Д.Самойлов, любитель размашисто-негативных характеристик, к С.Наровчатову относится более благосклонно, чем Б.Грибанов, Б.Сарнов, Л.Чуков- ская и другие авторы. Из многих его разнонаправленных высказываний приведу одно (от 20 июля 1978 года), которое итожит предыдущие оценки и сфокусировано выражает отношение писателя к бывшему другу: "Масштаб человека определяется натурой. Наровчатов-характер или Наровчатов-личность мне чужды. Но в натуре его много незаурядного, много того, что можно ценить" (Самойлов Д. Подённые записи: В 2 т. – Т.2. – М., 2002).
В воспоминаниях Н.Коржавина "В соблазнах кровавой эпохи" (М., 2006), Р.Киреева "Пятьдесят лет в раю" ("Знамя", 2006, № 10), Ю.Кузнецова "Очарованный институт" (Кузнецов Ю. Прозрение во тьме. – Краснодар, 2007) акцент делается на "дневном", "светлом" С.Наровчатове. Показательно, что опорные слова в коржавинской характеристике поэта следующие: редкостно красив, "насквозь интеллигентен", "ярко, празднично талантлив". В отличие от Лидии Чуковской, для которой Наровчатов – "проигравший себя карьерист" (письмо Д.Самойлову от 28.09.1978 // "Знамя", 2003, № 6), Руслан Киреев называет Сергея Сергеевича сановником "с характером и принципами", отмечает его феноменальную память и фантастическую начитанность, высоко оценивает его как главного редактора, широту его идейно-эстетических взглядов прежде всего.

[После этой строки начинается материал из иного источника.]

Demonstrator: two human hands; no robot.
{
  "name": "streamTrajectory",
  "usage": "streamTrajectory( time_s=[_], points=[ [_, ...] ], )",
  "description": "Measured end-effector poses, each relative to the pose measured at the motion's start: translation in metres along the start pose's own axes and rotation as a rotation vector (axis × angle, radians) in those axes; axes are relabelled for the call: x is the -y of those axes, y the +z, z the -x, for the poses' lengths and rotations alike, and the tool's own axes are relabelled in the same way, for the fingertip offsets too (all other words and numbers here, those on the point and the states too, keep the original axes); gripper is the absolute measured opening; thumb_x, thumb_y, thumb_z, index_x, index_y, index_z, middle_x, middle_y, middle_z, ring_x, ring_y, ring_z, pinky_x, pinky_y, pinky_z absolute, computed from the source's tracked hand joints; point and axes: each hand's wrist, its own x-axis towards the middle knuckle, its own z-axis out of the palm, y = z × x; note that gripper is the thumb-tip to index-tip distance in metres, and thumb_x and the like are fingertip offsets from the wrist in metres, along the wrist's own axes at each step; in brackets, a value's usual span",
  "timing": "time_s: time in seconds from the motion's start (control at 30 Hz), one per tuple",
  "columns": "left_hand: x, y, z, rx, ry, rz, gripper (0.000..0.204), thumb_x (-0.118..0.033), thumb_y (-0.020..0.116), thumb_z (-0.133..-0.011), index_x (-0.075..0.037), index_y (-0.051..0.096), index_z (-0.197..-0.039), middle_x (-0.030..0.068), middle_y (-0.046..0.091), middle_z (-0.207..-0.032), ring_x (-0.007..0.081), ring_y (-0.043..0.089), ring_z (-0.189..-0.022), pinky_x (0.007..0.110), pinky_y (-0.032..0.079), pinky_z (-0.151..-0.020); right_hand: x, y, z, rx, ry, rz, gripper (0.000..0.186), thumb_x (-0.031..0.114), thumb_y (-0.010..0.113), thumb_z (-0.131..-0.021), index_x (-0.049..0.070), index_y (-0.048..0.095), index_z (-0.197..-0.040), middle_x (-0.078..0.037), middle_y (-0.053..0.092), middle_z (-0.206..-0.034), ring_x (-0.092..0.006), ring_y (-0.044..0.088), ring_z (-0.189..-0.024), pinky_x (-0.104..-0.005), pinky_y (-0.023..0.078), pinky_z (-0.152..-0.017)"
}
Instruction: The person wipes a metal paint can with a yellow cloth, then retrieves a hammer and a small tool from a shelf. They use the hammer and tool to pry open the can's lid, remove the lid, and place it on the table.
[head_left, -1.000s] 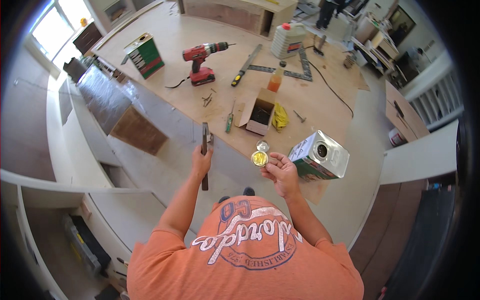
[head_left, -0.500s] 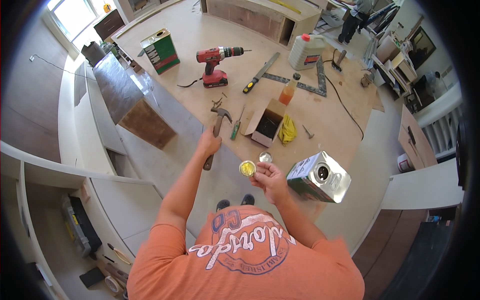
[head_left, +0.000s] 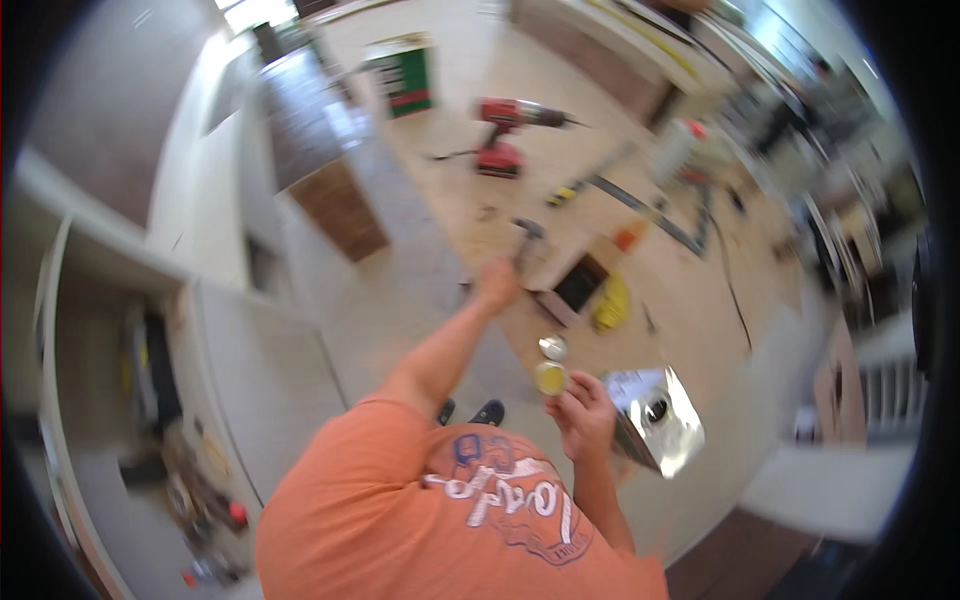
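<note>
Closest to the body, below the chest: right hand raised, fingers curled, pinching a small round yellow lid at its upper edge, face turned up toward the camera. Just above it, nearly touching, a second small disc, silvery; whether held by the fingertips or lying on the floor cannot be told through the blur. Just to the right of that hand, a shiny rectangular metal can, lying tilted, round opening facing up and toward the hand, so the opening lies a short way to the right of the lid. Right hand far nearer to can than left.

Farther out, left arm stretched forward, left hand wrapped shut around the handle of a hammer, long axis pointing up and away from the body, head at the far end.

Beyond the hammer, on the plywood floor sheet: an open cardboard box, something yellow beside it, a black cord trailing right. Farther still, a red cordless drill, and at the far edge a green-and-white carton. Off to the left, white cabinet panels.
</note>
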Motion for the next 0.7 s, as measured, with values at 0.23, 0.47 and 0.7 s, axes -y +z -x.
streamTrajectory(
  time_s=[0.23,0.47,0.7],
  points=[
    [-0.009,-0.013,0.017,0.038,-0.186,0.229,0.029,-0.012,0.055,-0.088,0.002,0.053,-0.113,0.0279,0.06,-0.116,0.0421,0.06,-0.11,0.049,0.05,-0.09,-0.006,0.0,-0.023,0.163,-0.132,0.027,0.035,-0.006,0.061,-0.089,0.001,0.052,-0.121,-0.01,0.068,-0.098,-0.0169,0.069,-0.078,-0.0253,0.061,-0.065],
    [0.107,-0.154,0.141,-0.19,-0.204,0.422,0.036,-0.019,0.058,-0.085,-0.003,0.051,-0.116,0.0278,0.06,-0.114,0.0443,0.056,-0.109,0.05,0.045,-0.091,-0.023,0.056,-0.057,0.363,-0.084,0.047,0.032,-0.006,0.061,-0.09,0.0,0.053,-0.12,-0.011,0.068,-0.097,-0.0181,0.069,-0.08,-0.0262,0.06,-0.067],
    [0.299,-0.345,0.278,-0.446,-0.605,0.068,0.038,-0.017,0.061,-0.085,-0.001,0.05,-0.118,0.0297,0.057,-0.117,0.0444,0.056,-0.112,0.048,0.046,-0.094,-0.063,0.16,-0.07,0.559,0.063,0.147,0.031,-0.005,0.06,-0.091,0.0,0.053,-0.12,-0.01,0.067,-0.095,-0.0169,0.067,-0.079,-0.0243,0.058,-0.066]
  ],
)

Последнее качество в Наровчатове выделяет и не менее резкий в суждениях, чем Давид Самойлов и Лидия Чуковская, Юрий Кузнецов, когда говорит о нём как о руководителе семинара в Литературном институте. Сергей Сергеевич "принимал все течения и манеры и давал студентам полную свободу". По отношению к Кузнецову Наровчатов проявил себя и как добрый, отзывчивый человек, который помог кубанскому поэту после окончания института остаться и прописаться в Москве.
То есть пьянством или карьеризмом личность С.Наровчатова не исчерпывается. К тому же свидетельства Н.Коржавина, Р.Киреева, Ю.Кузнецова я приводил ещё и потому, что выросло целое поколение читателей, якобы профессиональных филологов, которые историю литературы, личность и творчество отдельных авторов воспринимают с позиций модных стереотипов, односторонних подходов, полного или частичного культурно-информационного беспамятства.